### WORK REQUIRED
Wherever the string "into" appears in the entries below, return the line that holds it.

TASK INPUTS Start Marker

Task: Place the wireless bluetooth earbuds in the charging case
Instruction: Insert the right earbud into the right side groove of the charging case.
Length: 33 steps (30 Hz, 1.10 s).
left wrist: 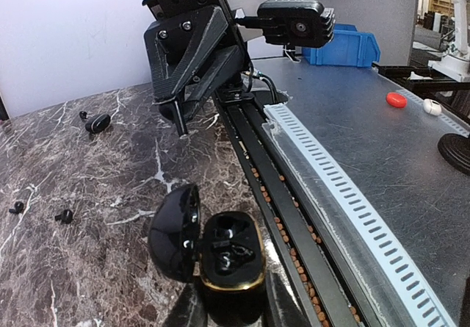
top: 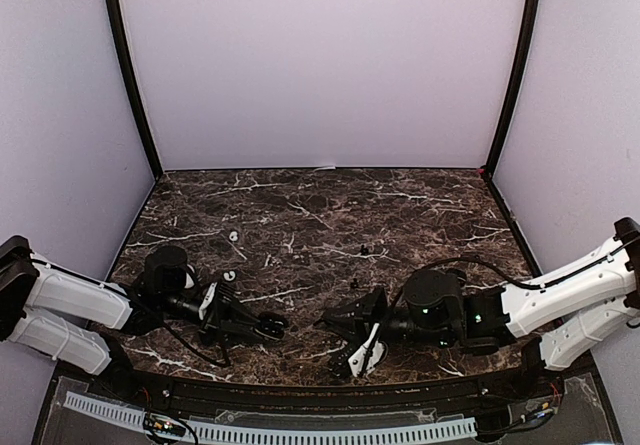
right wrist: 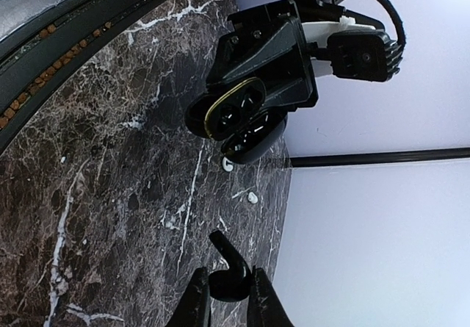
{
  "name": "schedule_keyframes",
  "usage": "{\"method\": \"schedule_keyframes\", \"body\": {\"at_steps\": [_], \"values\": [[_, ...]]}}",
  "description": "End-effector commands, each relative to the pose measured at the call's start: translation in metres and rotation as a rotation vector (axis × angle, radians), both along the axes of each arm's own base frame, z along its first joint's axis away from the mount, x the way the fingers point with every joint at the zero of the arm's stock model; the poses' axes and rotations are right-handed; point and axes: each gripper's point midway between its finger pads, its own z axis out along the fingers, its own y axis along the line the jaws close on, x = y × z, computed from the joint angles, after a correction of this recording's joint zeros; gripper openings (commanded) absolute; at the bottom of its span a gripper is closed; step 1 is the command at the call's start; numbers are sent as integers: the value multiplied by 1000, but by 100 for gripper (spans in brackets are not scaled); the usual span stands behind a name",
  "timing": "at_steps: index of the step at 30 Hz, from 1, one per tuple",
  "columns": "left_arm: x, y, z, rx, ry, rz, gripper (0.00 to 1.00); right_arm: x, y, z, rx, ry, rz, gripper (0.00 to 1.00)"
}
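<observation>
The charging case (left wrist: 232, 255) is black with a gold rim. It lies open, its lid (left wrist: 174, 231) swung to the left, and my left gripper (left wrist: 231, 301) is shut on its lower end. In the top view the case (top: 272, 321) sits low over the marble near the front. My right gripper (right wrist: 228, 275) is shut on a black earbud (right wrist: 230, 277), its stem pointing away toward the case (right wrist: 235, 111). The two grippers face each other a short gap apart, the right gripper (top: 325, 322) to the right of the case. Two white earbuds (right wrist: 228, 164) (right wrist: 252, 197) lie on the marble beyond.
Loose black earbuds (left wrist: 97, 123) (left wrist: 64, 214) (left wrist: 17, 206) lie on the marble table (top: 300, 205) behind the grippers. The white earbuds (top: 232, 235) (top: 229, 276) are at mid-left. A black rail and a white slotted strip (left wrist: 330, 173) run along the near edge. Walls enclose three sides.
</observation>
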Motion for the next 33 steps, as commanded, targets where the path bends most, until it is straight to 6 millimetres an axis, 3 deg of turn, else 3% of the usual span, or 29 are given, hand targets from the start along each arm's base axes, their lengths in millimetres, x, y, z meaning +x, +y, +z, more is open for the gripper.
{"method": "schedule_keyframes", "body": {"at_steps": [1,17,22,29,33], "values": [[-2,0,7,-19,-23,-25,0,-14,16,22,60,-29,75,12],[-2,-1,5,-19,-12,-22,0,-23,26,16,42,-34,110,11],[5,-2,2,4,-28,22,0,-15,34,21,39,202,-21,12],[15,1,4,-1,-99,102,0,7,31,-1,-67,557,-348,12],[17,3,6,-11,-138,129,0,8,22,-15,-122,724,-476,12]]}}
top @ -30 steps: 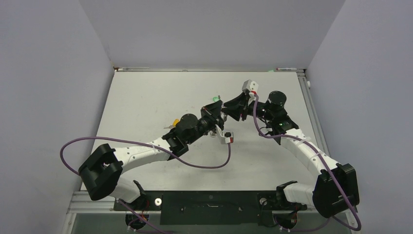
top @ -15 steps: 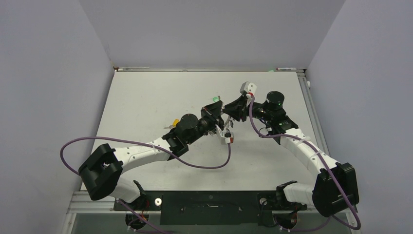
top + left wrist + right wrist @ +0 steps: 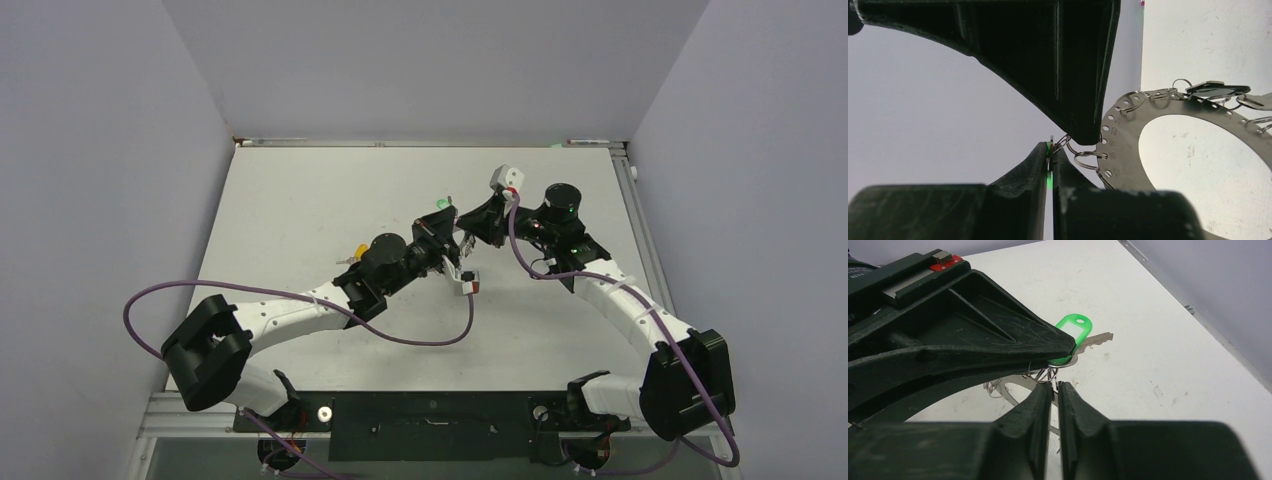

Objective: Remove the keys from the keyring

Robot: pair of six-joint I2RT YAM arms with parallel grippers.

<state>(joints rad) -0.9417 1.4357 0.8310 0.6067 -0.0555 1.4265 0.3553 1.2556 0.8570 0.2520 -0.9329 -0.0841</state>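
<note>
left gripper [image 3: 1049, 150]: clamped tight on edge of green key [image 3: 1073, 332] tag.
right gripper [image 3: 1054, 387]: nearly closed, pinching small wire ring [image 3: 1045, 374] at that key's head.
keyring [image 3: 1120, 132]: between the two, mid-bench [image 3: 1158, 340]; lifted or resting, cannot tell.
done: yellow key [image 3: 356, 251] lying apart by left arm, likely off.
left to do: green key linked; dark key [image 3: 1218, 90] plus more rings attached.

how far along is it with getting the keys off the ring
Looks done: a yellow-headed key lies on the white table beside the left arm, apart from the wide flat grey metal keyring. In hand: the left gripper pinches the green plastic-tagged key, the right gripper is shut on its small wire split ring. Left: at least one more metal key hangs on the keyring.
</note>
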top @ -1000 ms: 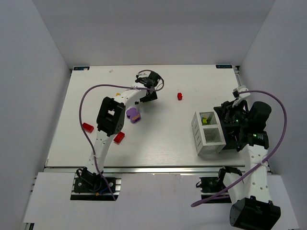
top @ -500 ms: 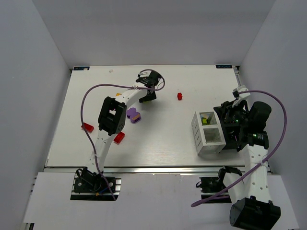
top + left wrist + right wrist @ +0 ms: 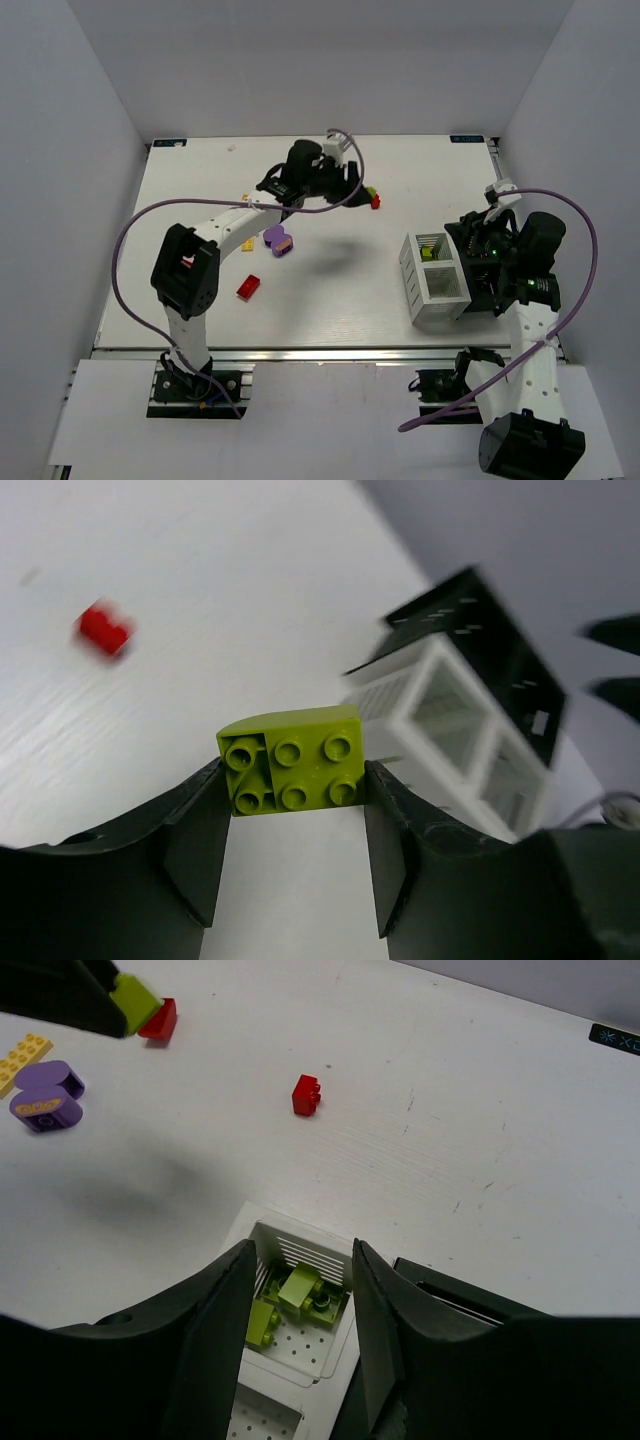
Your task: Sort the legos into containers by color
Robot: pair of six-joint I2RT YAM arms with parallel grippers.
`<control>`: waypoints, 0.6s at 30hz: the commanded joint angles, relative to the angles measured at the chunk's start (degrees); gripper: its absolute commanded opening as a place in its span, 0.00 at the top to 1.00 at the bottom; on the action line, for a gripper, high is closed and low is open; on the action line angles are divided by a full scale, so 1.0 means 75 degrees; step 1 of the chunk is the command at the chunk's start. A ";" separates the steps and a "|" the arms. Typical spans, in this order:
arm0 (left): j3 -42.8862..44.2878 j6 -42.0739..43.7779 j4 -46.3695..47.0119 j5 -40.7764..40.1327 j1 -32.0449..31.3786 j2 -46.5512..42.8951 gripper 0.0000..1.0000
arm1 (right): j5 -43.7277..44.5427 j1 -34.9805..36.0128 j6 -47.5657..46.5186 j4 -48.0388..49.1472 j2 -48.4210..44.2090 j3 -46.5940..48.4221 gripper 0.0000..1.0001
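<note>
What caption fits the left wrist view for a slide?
Left gripper holding a lime green brick, containers ahead, red brick on the table.

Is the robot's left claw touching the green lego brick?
Touching. The left wrist view shows the lime green brick pinched between both fingers of the left gripper, no gap either side.

Noted white wood-grain table spread beneath left gripper; grey walls beyond it; dark corner tag off leftward; metal rail well behind.
</note>
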 commanded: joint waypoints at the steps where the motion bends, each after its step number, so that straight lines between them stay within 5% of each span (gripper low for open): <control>1: 0.0573 0.0673 0.1336 0.2851 -0.0210 0.0490 1.00 | -0.0124 -0.0034 -0.0032 0.0115 -0.0031 -0.0075 0.51; 5: 0.0598 0.0451 0.2376 0.3087 -0.0667 0.0620 1.00 | 0.0109 -0.0045 0.0049 0.0162 -0.0089 -0.0087 0.62; 14: 0.2203 0.0439 0.2192 0.3110 -0.1499 0.1755 0.97 | 0.0988 -0.0045 0.0354 0.0349 -0.0183 -0.0133 0.98; 18: 0.2894 0.0474 0.1841 0.2982 -0.1815 0.2236 0.96 | 0.1316 -0.0034 0.0460 0.0419 -0.0207 -0.0145 1.00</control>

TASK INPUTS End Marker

### ANSWER TO THE EXERCISE
Instruction: Insert the right earbud into the right side groove of the charging case.
Your task: Sort the legos into containers by color

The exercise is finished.